The Mercedes: a low-riding, electric-ignition, wide-track, leather-upholstered tour de force. At a race in France in 1901, it blew the competition away by achieving a stunning top speed of 75 km/h. It became the car for the young and rich of Europe.

However, the good times in Europe couldn’t last forever. After WWI, Germany was made to pay reparations, causing the economy to bottom out by 1924. The young and rich were now middle-aged and poor, and weren’t buying luxury cars. Daimler was brought to its knees.

Benz saw an opportunity and proposed a merger. Daimler got enough capital to stay afloat and the expertise to switch to assembly line production, while Benz got the Mercedes name. In 1926, the Mercedes-Benz company was born.

What country had cars first?

Although cars started in Germany, they did not impact the culture as much as they did in the United States. In the United States, cars were everything.

In 1885, the U.S. was spread out and still developing its rail and river networks. When news of Benz’ accomplishment reached American entrepreneurs, it brought with it the possibility of rapid transit, anywhere in the country, without building new infrastructure. The possibility was irresistible.

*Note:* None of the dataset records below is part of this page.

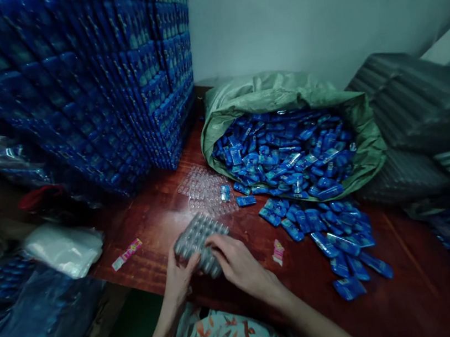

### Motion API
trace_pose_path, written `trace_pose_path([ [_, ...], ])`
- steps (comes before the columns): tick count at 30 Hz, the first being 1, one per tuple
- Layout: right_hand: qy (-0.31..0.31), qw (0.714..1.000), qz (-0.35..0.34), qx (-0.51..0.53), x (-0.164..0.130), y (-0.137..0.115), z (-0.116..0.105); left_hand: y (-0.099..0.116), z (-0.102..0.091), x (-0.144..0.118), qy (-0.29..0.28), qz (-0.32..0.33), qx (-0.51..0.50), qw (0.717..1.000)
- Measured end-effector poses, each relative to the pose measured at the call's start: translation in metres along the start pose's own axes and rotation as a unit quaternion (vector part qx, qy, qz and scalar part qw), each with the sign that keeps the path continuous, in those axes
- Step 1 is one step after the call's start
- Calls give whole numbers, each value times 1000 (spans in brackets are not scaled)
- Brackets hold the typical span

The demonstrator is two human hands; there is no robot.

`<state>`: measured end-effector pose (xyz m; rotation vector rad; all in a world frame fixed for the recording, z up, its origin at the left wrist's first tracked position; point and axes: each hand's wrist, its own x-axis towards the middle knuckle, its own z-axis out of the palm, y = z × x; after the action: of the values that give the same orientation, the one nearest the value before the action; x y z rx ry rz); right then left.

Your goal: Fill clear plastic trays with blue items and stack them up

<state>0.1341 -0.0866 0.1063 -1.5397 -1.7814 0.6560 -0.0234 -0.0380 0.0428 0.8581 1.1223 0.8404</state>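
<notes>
Head view: left hand (pixel 180 277) and right hand (pixel 238 264) both grip a grey blister tray (pixel 199 240) at its near edge, fingers curled over it, left on the near-left corner, right on the near-right side. Tray lies tilted on the dark red wooden tabletop (pixel 413 287), just in front of the person. Beyond it, touching or nearly so, a clear blister tray (pixel 205 189) lies flat with one blue sachet (pixel 225 192) on it. Right of the hands, loose blue sachets (pixel 336 242) are scattered over the tabletop, spilling from an open green sack (pixel 281 91) full of the same. Small pink wrappers (pixel 127 253) lie left and right of the hands. Stacked blue cartons (pixel 91 81) rise at rear left. White plastic bag (pixel 64 249) at left edge. Grey corrugated sheets (pixel 420 102) at right.
</notes>
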Motion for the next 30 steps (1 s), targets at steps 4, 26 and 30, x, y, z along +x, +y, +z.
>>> trace_pose_path([
  [4, 170, 974, -45, -145, 11, 16, -19, 5, -1, -2, 35, -11, -15, 999],
  [26, 188, 913, -131, -337, 46, 104, -22, 10, 1, -17, 50, -33, -39, 997],
  [30, 97, 970, -87, -204, 39, 91, 2, 3, -4, -20, 48, -13, -33, 998],
])
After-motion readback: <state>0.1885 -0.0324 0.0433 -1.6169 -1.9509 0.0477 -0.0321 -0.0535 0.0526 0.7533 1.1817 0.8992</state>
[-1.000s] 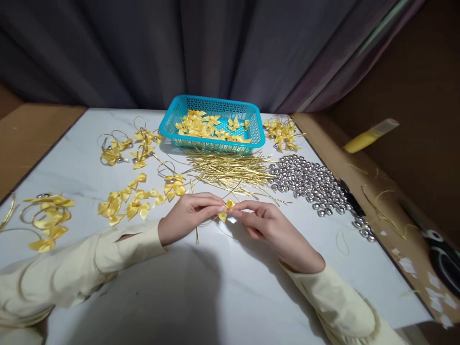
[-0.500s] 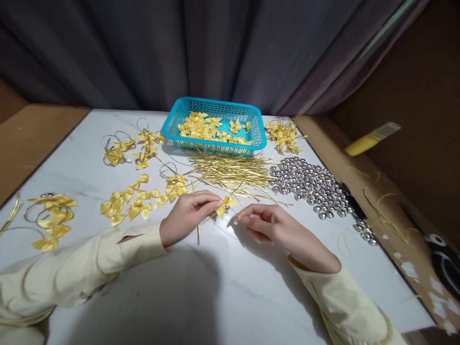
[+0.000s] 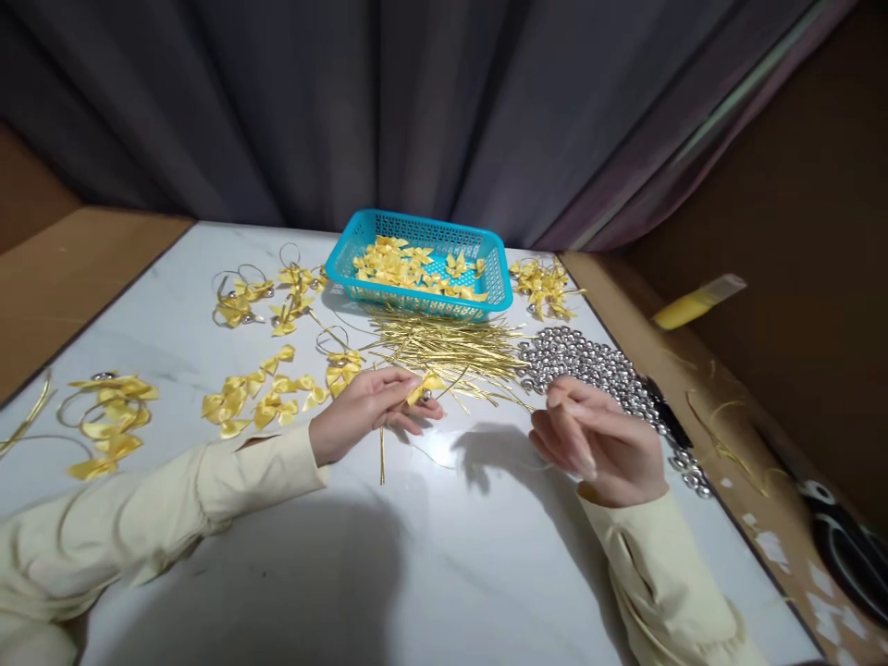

By 1900, over 100 companies were producing automobiles in the U.S. In 1902, Americans bought over 3000 cars from Oldsmobile alone, surpassing the entire production of the German car industry by that point.

Source: History.com

Who invented driving?

The Patent-Motorcar was steered with a lever connected directly to the front axle. This was designed to be used by one hand, making sudden and tight turns difficult. The only “power steering” in this period was reaching over to frantically push the tiller with both hands.

This had to change. The steering wheel was developed in secret, in France, by the Panhard company (now part of Arquus). They unveiled it dramatically. At an annual race in 1894, a friend of the company, Alfred Vacheron, turned up with a Panhard modified to use a steering wheel. He lost, but the steering wheel won. They became standard for Panchard, then Rolls, then the world.

The technology for driving was established. However, the culture and laws were not. 

At first, motorcar drivers followed the rules of horse-drawn vehicles. In spread-out, wide-open countries like France, Germany, and the United States, coaches drove on the right, so that all four horses would always be in range of the driver’s whip hand (the right). In Britain, where coaches rarely had more than two horses, drivers stayed on the traditional left. Motorcar drivers followed the same rule, creating conventions that have lasted to this day.

In 1908, a U.S. lawyer invented the concept of “speeding.” However, it was not until 1930 or so that laws were passed to enforce this. Traffic fatalities were high, especially in Detroit, the center of U.S. car culture. In a typical year, Detroit police recorded hundreds of traffic fatalities, most of whom were pedestrians. This called for drastic measures. In 1915, the city of Detroit rolled out the first of a new type of safety measure: the stop sign.

Pedestrians mostly had to hustle to get out of the way or be run over. Eventually, laws were created to protect them. However, by then, the balance had shifted. Cars had conquered the road.